The intent of Libor is to reflect the interest rate that banks pay to borrow in size in the interbank loan market.
Without straying from this original intent, Libor should be based off of actual trades.
The question now becomes how to reopen the interbank lending market to insure a large number of trades?
The way to open the interbank lending market is to require the banks to provide ultra transparency and disclose on an ongoing basis their current global asset, liability and off-balance sheet exposure details.
With this information, banks with deposits to lend can assess the risk of banks looking to borrow. Based on this assessment, banks with deposits to lend can set both the amount and interest rate they are willing to lend to each of the borrowing banks.
This unfreezes the interbank lending market and keeps it open going forward.

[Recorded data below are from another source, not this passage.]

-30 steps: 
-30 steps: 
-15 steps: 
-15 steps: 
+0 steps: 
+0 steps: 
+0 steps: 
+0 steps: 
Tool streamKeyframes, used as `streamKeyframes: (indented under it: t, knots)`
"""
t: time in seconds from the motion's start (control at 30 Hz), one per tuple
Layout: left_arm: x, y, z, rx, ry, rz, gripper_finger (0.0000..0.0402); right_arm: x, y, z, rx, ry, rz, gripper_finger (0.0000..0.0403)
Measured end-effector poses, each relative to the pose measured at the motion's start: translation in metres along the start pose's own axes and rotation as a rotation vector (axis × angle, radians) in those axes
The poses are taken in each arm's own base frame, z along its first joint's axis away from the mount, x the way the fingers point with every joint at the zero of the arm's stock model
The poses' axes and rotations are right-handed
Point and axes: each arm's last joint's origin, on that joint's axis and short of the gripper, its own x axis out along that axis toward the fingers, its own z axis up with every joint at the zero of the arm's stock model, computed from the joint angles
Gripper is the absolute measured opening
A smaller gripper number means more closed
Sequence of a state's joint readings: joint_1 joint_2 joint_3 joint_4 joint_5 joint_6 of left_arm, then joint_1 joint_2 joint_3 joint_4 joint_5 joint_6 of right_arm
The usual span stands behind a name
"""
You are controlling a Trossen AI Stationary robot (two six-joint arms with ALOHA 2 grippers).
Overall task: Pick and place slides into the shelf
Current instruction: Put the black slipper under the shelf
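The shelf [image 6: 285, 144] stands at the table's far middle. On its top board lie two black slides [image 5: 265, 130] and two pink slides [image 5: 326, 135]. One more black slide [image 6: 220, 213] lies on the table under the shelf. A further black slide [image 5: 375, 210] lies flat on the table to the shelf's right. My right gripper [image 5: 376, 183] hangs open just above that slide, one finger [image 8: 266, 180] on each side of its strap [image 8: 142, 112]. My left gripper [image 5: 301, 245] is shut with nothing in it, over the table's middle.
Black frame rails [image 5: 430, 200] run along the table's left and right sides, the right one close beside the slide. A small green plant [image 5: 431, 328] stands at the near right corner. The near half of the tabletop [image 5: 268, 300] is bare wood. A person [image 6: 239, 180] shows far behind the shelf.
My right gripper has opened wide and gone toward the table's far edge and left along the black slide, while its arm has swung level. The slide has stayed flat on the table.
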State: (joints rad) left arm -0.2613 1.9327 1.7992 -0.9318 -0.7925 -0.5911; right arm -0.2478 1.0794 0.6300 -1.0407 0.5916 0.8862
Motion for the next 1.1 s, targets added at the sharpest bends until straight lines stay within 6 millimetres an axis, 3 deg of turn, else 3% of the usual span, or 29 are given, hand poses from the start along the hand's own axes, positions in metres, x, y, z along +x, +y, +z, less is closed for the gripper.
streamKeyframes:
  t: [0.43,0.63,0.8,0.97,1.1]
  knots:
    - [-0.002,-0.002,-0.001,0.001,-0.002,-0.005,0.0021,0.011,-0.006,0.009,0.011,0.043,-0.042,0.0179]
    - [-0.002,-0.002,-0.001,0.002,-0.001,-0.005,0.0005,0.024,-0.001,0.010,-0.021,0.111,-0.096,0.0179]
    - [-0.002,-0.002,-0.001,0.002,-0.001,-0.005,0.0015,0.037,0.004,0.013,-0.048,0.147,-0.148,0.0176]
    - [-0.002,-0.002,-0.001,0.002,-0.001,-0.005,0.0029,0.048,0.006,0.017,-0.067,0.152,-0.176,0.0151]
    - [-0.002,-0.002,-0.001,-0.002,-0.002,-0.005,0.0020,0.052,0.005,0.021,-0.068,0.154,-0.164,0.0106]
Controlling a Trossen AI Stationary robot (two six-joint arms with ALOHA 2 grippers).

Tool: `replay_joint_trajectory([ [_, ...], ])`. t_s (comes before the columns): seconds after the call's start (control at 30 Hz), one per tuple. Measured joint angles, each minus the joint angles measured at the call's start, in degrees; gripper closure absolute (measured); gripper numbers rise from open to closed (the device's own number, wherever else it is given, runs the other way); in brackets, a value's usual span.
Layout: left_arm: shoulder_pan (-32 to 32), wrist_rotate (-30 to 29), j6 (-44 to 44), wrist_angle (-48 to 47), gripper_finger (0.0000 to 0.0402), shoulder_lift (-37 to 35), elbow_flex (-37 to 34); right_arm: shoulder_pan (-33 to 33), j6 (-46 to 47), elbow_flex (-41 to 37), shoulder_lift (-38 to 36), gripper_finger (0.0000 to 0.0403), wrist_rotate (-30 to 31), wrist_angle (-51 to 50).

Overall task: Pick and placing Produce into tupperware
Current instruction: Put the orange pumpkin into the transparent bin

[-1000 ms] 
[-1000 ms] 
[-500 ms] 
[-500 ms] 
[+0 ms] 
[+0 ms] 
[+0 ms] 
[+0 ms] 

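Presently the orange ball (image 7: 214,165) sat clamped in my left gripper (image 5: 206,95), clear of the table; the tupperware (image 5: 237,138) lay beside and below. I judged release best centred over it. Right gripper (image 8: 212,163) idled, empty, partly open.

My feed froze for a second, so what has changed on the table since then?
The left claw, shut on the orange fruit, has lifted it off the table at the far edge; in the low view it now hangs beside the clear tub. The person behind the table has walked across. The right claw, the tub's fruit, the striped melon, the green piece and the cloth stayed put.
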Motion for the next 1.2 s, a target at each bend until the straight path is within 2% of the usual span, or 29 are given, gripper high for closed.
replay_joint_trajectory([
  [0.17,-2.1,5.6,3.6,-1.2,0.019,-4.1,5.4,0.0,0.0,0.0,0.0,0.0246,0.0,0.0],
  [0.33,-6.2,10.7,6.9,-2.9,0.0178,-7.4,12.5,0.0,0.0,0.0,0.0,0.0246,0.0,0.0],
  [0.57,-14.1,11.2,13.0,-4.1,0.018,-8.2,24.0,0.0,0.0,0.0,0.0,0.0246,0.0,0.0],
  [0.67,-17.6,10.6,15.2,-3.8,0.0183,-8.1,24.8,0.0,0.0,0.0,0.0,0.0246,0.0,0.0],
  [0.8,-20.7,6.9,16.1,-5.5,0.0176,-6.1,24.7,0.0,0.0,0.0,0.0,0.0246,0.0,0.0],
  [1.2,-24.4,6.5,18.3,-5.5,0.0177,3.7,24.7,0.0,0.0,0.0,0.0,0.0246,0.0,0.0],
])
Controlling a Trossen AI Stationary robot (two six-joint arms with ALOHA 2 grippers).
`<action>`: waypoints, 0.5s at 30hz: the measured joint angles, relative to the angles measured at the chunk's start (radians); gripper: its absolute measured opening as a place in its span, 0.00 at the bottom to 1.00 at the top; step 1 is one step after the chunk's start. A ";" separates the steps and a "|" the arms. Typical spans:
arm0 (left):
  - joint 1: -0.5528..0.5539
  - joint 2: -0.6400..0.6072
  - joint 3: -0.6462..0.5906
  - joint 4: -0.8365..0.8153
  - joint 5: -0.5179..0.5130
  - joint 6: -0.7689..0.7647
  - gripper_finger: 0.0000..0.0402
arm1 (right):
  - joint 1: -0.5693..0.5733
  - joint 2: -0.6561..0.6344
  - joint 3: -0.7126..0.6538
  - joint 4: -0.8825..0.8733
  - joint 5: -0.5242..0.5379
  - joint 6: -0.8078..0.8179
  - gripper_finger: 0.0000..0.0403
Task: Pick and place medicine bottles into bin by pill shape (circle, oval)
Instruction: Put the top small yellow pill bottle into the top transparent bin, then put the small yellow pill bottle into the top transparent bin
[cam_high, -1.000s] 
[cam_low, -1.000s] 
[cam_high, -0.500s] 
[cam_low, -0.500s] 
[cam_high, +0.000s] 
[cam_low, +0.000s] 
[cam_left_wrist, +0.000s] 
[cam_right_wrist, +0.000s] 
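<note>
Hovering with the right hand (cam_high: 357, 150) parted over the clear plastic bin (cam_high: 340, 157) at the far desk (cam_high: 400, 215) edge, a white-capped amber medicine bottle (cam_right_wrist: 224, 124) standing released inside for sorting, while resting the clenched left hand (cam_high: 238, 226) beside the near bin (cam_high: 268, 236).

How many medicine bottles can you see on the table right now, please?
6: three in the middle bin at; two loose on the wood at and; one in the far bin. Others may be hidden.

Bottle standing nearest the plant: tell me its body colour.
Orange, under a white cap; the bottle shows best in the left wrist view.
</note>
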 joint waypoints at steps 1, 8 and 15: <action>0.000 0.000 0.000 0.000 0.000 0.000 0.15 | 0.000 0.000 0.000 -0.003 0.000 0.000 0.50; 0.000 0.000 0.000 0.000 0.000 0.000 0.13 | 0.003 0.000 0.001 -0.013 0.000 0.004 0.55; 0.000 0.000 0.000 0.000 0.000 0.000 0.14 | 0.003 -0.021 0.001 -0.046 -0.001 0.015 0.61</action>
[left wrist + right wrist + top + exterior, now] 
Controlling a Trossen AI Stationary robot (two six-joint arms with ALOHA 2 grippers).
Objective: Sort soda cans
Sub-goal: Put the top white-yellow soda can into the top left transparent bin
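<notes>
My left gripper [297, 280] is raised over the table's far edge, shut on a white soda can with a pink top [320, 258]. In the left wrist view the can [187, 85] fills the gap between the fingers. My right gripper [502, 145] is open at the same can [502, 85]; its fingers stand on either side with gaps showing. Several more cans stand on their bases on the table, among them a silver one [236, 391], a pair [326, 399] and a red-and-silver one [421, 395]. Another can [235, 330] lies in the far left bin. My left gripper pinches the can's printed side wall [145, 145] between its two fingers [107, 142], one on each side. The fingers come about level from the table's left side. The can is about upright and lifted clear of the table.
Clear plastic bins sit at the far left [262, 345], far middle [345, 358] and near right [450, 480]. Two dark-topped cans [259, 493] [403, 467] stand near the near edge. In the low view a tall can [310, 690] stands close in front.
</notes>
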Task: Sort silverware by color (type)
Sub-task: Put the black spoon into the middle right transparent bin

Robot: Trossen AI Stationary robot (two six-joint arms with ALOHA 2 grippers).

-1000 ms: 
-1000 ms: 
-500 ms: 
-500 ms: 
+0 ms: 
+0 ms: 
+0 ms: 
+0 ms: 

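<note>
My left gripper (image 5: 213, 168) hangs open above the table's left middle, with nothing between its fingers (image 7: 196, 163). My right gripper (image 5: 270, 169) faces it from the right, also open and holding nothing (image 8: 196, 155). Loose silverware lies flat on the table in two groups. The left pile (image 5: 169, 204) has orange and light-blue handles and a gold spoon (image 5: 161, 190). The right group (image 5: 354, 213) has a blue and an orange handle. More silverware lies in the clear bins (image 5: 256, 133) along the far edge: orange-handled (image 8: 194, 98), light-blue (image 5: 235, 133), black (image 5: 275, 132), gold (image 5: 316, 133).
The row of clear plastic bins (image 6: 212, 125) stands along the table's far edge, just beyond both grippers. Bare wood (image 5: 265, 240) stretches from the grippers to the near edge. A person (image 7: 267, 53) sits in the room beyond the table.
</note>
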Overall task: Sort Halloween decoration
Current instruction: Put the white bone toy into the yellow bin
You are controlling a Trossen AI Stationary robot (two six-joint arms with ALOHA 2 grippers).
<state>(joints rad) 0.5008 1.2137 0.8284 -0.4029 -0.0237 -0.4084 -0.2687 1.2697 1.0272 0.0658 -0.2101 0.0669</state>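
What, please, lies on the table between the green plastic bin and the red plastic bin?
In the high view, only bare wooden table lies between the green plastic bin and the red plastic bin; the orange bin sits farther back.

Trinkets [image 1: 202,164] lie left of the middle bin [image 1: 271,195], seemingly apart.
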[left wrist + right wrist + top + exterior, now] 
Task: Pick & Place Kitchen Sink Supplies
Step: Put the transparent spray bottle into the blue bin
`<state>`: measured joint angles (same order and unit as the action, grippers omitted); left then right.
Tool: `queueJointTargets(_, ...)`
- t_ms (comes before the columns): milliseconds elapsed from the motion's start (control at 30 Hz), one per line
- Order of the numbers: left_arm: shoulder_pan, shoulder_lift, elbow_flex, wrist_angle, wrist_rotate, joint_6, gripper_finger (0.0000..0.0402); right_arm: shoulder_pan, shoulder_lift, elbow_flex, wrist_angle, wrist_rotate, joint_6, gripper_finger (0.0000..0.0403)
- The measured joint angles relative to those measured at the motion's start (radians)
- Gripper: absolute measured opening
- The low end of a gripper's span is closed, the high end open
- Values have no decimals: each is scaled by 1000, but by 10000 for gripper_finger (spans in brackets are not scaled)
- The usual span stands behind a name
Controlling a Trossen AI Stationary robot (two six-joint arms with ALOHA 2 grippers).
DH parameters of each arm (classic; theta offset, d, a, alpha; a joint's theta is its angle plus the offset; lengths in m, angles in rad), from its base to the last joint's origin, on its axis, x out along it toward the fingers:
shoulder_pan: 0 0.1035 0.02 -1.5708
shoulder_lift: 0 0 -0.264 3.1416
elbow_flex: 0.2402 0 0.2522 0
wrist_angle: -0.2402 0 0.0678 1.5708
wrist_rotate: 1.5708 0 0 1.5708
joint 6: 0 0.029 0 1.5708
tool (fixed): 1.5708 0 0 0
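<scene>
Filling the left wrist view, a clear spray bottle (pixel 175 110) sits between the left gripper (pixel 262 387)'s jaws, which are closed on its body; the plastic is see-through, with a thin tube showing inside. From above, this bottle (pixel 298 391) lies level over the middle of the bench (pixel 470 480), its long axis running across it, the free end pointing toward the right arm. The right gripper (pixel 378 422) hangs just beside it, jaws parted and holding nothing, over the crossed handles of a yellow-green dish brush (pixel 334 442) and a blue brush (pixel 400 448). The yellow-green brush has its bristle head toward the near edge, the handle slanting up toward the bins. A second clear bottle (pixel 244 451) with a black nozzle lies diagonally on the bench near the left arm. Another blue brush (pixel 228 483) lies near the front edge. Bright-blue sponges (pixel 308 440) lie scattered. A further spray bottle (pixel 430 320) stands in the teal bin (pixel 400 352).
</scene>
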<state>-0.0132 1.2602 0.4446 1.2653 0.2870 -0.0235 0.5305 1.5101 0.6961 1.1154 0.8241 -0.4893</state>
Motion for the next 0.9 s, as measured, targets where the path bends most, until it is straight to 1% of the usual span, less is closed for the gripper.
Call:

Libor, the interest rate at the centre of an international rate-rigging investigation, must not be scrapped hastily and any shift to alternatives should be made gradually to avoid market disruption, a global derivatives industry body said on Thursday....
However, the prospect of changes to a benchmark used as a basis for pricing $350 trillion of products from home loans to credit cards has alarmed the derivatives market, a major user of the rate for its complex financial products.
Stephen O'Connor, chairman of the International Swaps and Derivatives Association (ISDA), said that Libor remains hugely relevant economically and is necessary for the proper functioning of the off-exchange derivatives market.
Replicating Libor across derivatives would be a very large and difficult task, O'Connor told the ISDA's annual conference.
"Libor must continue to be published," said O'Connor, who is also managing director of Morgan Stanley....
Reform of Libor governance and setting was needed, O'Connor acknowledged, but he said that the transition of existing contracts to a new regime must be very carefully planned and managed.
"There are limits to the amount of change that can be accommodated," he said.
Hasty changes might see market participants claiming that the nature of their contracts are different to what was originally intended, which could spark disruptive legal issues.